• **Exercise prompt**:
Among the entries below, extract exactly the lines that run from the one with "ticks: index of" through the one with "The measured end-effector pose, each", both ends included.

Records from a data source:
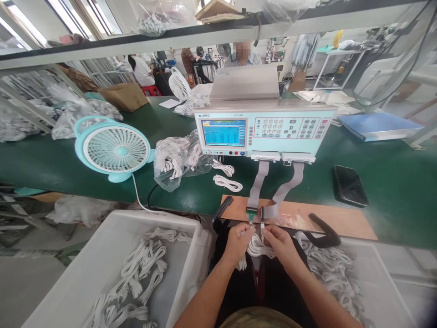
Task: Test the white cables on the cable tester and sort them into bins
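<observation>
A coiled white cable [256,246] hangs between my hands, just off the front edge of the table. My left hand [240,241] is closed on one end of it, close to a small green connector board [251,215]. The other end is pinched in my right hand [277,240], at a dark connector on the second ribbon. Whether the plugs are fully seated I cannot tell. Two grey ribbon cables [258,184] run from these connectors up to the tester [290,130], whose screen [223,133] is lit. More white cable hangs below my left hand.
White bins of coiled cables stand left [114,218] and right [378,255]. Two cable coils [228,183] and a plastic bag of cables [170,159] lie near the tester. A fan [118,150], phone [350,186], blue folder [378,126] and wooden board [355,222] are on the table.
</observation>
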`<act>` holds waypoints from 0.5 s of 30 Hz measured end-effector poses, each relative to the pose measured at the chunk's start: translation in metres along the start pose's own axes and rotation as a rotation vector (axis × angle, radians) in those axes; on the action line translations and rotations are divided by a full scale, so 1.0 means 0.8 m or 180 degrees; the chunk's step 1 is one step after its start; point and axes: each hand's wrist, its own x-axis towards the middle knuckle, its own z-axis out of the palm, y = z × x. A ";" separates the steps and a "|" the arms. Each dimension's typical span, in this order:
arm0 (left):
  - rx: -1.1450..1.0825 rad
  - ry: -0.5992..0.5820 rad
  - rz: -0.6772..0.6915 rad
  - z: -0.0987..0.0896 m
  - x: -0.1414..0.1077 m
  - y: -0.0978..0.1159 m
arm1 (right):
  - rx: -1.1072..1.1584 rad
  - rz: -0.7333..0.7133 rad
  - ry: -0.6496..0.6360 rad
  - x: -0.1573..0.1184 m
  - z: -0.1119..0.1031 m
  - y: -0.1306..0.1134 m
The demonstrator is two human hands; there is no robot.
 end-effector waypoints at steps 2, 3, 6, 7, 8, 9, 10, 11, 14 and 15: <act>-0.0088 0.0054 -0.0032 0.002 0.000 -0.004 | -0.0010 -0.0011 -0.0011 0.000 -0.001 0.002; -0.0136 0.0080 -0.0046 0.003 0.000 -0.006 | -0.0004 -0.0022 -0.0013 0.001 -0.001 0.003; -0.0324 0.0194 -0.0118 0.003 -0.002 -0.013 | 0.0040 -0.0055 -0.0005 0.001 -0.001 0.005; -0.0406 0.0237 -0.0176 0.004 -0.003 -0.015 | 0.0048 -0.0062 0.0000 0.002 -0.001 0.005; -0.0494 0.0276 -0.0244 0.005 -0.003 -0.017 | 0.0050 -0.0066 0.0003 0.002 -0.001 0.005; -0.0582 0.0308 -0.0314 0.007 -0.004 -0.019 | 0.0053 -0.0064 0.0009 0.001 -0.001 0.004; -0.0669 0.0332 -0.0379 0.008 -0.004 -0.020 | 0.0061 -0.0058 0.0009 0.001 -0.001 0.004; -0.0756 0.0351 -0.0437 0.010 -0.004 -0.020 | 0.0074 -0.0053 0.0016 0.001 0.000 0.003; -0.0991 0.0422 -0.0549 0.015 -0.004 -0.017 | 0.0112 -0.0026 0.0026 -0.001 0.001 -0.001; -0.1055 0.0444 -0.0578 0.017 -0.003 -0.015 | 0.0119 -0.0008 0.0025 -0.001 0.001 -0.002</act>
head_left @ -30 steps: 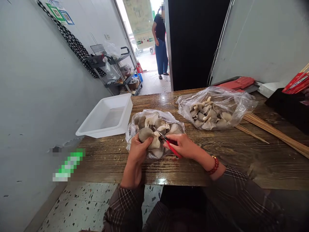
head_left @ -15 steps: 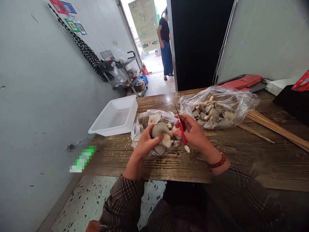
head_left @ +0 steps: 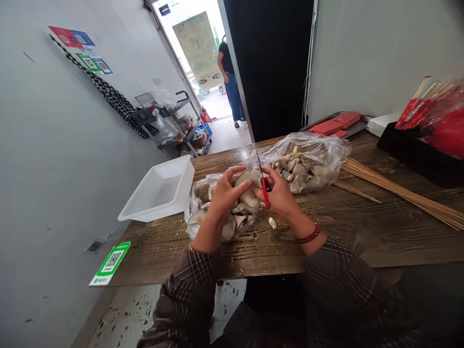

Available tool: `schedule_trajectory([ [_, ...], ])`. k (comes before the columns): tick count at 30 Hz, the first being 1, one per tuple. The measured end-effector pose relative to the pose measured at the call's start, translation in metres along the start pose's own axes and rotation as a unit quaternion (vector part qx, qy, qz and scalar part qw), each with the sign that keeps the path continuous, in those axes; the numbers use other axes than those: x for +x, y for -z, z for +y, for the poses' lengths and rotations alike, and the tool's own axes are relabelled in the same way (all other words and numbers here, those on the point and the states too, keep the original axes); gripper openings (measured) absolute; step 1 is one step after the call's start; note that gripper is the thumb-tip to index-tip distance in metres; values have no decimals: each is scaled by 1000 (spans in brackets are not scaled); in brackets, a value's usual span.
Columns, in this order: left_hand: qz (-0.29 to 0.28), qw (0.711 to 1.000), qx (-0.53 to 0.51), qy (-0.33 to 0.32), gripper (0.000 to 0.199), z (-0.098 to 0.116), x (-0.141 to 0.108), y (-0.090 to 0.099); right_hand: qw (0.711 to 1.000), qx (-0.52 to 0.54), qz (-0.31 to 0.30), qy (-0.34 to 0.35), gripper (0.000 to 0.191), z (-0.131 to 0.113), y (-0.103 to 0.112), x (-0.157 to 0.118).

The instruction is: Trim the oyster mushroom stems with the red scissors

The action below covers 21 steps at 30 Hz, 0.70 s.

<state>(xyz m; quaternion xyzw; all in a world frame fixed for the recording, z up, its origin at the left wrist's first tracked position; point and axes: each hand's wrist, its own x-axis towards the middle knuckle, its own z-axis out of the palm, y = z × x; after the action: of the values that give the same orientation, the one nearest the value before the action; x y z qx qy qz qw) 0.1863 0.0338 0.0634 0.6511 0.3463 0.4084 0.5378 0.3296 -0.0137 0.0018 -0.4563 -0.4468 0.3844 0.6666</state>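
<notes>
My left hand [head_left: 229, 191] is closed on a grey-capped oyster mushroom [head_left: 250, 195], thumb across its cap. A small red-handled knife [head_left: 266, 193] is gripped in my right hand [head_left: 280, 195], its thin blade pointing up and away from me. My right fingertips also touch the mushroom's right side. Beneath both hands lies an opened clear plastic bag [head_left: 190, 207] of oyster mushrooms. One pale mushroom scrap [head_left: 272, 223] rests on the wooden table [head_left: 290, 246] by my right wrist. A second clear bag of oyster mushrooms [head_left: 299, 171] is beyond my right hand.
A white plastic tub [head_left: 126, 211] stands at the left. Bamboo skewers [head_left: 398, 191] lie at the right, near a black box [head_left: 402, 150] with red packets. Red items lie on a dark tray [head_left: 362, 126] behind. A person [head_left: 232, 82] stands in the doorway beside a cart [head_left: 177, 123].
My right hand has come in against the mushroom, bringing the knife to its side. The pale scrap, earlier at the handle's lower end, now lies on the table. My view has shifted right.
</notes>
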Motion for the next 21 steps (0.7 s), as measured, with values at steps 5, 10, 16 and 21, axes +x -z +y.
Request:
schedule_trajectory([
  [5, 19, 990, -141, -3, 60, -17, 1, -19, 988, -44, 141, 45, 53, 6, 2, 7],
  [10, 38, 979, -194, 46, 46, -35, -7, -30, 967, -139, 175, 123, 53, 5, 0, -1],
  [16, 109, 974, -195, 33, 32, -45, -10, -34, 963, -188, 131, 143, 60, 7, -5, -9],
  [21, 126, 986, -110, 2, 18, -46, -12, -34, 975, -152, 128, 94, 56, 14, -7, -7],
])
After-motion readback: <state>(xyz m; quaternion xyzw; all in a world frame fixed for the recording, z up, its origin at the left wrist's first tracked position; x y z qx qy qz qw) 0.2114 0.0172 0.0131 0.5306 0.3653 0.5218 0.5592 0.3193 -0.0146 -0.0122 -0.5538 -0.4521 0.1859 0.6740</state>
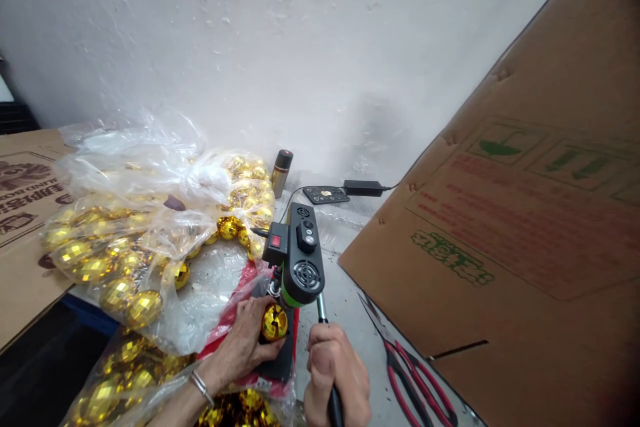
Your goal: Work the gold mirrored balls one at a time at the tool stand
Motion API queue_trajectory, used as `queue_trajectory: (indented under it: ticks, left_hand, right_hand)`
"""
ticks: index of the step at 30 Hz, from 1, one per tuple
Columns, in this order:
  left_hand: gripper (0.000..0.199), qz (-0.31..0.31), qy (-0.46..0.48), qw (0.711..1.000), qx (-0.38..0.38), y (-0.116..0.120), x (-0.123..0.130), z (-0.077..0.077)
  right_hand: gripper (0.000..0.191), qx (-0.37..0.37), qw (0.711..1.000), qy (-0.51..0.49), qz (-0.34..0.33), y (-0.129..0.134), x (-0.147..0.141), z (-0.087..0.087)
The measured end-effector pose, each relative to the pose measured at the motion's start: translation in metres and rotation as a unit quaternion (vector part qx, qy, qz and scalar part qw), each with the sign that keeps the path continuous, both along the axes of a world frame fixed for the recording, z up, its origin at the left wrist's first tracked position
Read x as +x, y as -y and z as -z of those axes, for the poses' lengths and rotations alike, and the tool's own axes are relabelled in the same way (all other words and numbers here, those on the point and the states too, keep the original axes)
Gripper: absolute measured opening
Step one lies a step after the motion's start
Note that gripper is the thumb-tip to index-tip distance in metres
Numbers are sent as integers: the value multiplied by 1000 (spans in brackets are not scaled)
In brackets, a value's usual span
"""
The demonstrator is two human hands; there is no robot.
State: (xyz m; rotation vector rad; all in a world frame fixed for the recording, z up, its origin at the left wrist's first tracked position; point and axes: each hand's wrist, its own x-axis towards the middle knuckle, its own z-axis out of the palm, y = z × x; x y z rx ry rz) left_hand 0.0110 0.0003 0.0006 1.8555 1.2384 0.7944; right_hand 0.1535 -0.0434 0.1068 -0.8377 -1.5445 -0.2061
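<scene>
My left hand [245, 333], with a metal bracelet at the wrist, has its fingers closed around a shiny gold faceted ball [275, 322]. The ball is at the base of a small black press machine [305, 253] with round vents, a red switch and a green band. My right hand [334, 373] is wrapped round the black grip of the machine's lever [321, 307], just right of the ball. Red plastic [235, 313] lies beside the machine's dark base. The exact contact between ball and machine is partly hidden by my fingers.
Clear plastic bags of gold balls [120, 253] fill the left, with more gold balls [240, 410] below. Red-handled scissors [410, 373] lie at right near a large cardboard box [500, 213]. Behind are a dark-capped can [281, 173], a phone [326, 195] and a power adapter [363, 187].
</scene>
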Motion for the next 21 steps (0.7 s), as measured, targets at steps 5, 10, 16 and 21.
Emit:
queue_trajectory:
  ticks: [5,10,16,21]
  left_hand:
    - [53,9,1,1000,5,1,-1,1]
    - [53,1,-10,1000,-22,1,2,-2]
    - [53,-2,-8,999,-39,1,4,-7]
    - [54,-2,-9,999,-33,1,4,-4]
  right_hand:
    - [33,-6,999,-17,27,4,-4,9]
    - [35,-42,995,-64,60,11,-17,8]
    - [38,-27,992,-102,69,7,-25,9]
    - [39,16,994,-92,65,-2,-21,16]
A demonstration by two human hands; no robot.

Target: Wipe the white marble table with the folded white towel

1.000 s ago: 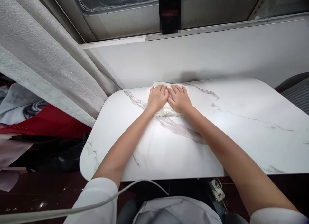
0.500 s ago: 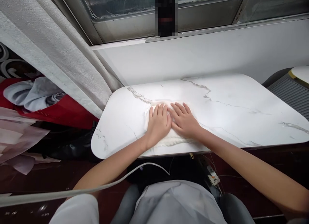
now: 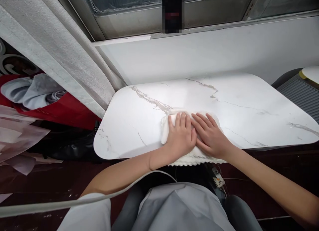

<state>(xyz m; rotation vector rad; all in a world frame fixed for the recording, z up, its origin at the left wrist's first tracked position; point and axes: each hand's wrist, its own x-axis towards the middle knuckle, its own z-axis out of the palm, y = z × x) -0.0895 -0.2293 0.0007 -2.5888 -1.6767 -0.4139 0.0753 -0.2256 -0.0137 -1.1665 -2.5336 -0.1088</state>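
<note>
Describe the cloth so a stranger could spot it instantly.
Find the white, grey-veined table below the window. At its near edge lies the cloth, under the left hand and right hand. Its creamy, wavy edge distinguishes it from the smooth table.

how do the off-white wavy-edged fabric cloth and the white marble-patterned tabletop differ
The off-white wavy-edged fabric cloth is much smaller than the white marble-patterned tabletop. The cloth's edge is scalloped; the tabletop's outline is smooth with rounded corners. The cloth looks plain and rumpled under the left hand and right hand, while the tabletop is flat with grey-brown veins. Both are whitish.
</note>
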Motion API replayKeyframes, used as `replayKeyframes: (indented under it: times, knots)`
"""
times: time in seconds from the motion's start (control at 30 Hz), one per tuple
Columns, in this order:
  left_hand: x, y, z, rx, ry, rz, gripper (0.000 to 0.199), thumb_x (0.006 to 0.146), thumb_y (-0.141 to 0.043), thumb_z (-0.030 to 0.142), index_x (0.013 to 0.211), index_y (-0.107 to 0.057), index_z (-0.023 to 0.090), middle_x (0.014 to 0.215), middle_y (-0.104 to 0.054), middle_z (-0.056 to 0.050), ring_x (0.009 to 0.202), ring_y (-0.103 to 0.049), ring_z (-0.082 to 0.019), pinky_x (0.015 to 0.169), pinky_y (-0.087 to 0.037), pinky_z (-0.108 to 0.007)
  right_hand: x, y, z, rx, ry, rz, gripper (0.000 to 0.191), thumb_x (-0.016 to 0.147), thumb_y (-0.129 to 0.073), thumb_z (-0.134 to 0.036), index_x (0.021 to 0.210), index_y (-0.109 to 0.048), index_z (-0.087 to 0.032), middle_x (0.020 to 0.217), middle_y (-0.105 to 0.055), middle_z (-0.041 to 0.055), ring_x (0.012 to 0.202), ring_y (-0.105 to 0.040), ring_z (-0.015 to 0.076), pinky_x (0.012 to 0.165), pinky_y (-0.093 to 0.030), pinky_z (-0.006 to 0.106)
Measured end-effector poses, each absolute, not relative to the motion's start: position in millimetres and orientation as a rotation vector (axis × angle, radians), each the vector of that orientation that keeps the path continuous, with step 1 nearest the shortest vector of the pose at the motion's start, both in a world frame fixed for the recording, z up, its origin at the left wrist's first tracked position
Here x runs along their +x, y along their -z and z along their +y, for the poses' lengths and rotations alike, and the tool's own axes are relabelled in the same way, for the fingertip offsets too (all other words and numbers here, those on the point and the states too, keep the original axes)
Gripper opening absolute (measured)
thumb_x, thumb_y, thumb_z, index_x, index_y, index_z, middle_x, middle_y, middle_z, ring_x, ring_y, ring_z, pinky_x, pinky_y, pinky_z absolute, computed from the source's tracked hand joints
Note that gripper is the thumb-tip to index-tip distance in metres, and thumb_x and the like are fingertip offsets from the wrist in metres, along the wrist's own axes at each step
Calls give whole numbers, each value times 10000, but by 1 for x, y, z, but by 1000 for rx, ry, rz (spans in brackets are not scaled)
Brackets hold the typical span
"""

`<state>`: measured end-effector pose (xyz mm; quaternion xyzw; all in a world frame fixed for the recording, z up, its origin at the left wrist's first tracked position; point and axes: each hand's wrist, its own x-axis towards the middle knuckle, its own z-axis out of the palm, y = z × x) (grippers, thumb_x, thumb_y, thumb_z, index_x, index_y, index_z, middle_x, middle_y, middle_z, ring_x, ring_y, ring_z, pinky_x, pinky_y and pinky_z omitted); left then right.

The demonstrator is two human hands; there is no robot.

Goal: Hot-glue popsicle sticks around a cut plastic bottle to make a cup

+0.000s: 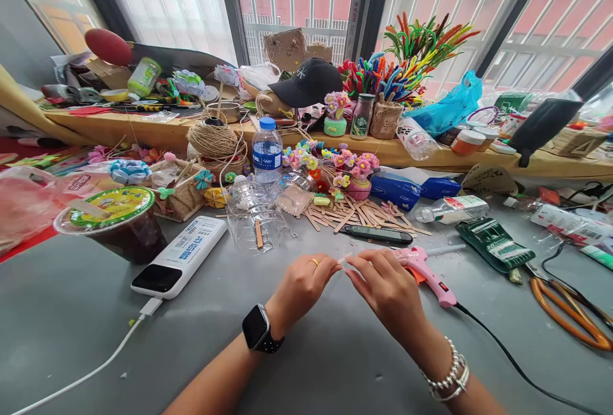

• **Answer for the task**:
ticks: index of the step at 30 Hz, from 1, one per tuple
Columns, in this order:
  left_hand: gripper (0.000..0.199), qz (-0.31..0.31), qy (-0.46..0.48), qw (0.711..1.000), qx (-0.38..0.38), y (-0.116..0.120), x (-0.123..0.130), z (-0.077..0.077)
  right_hand: gripper (0.000..0.191), qx (-0.37..0.37), qw (0.711..1.000), qy (-0.51..0.49), qz (-0.34..0.33), y (-0.129..0.134), x (-0.147..0.141), z (-0.087..0.087)
The measured end-effector pose, each relative to the pose measured at the motion's start: translation in metres and rotation as a unit quaternion (vector part qx, qy, qz and scalar part qw), each with the sign that keeps the path continuous, both along the axes of a world frame fixed for the recording, z up, its origin at the left wrist's first tracked position

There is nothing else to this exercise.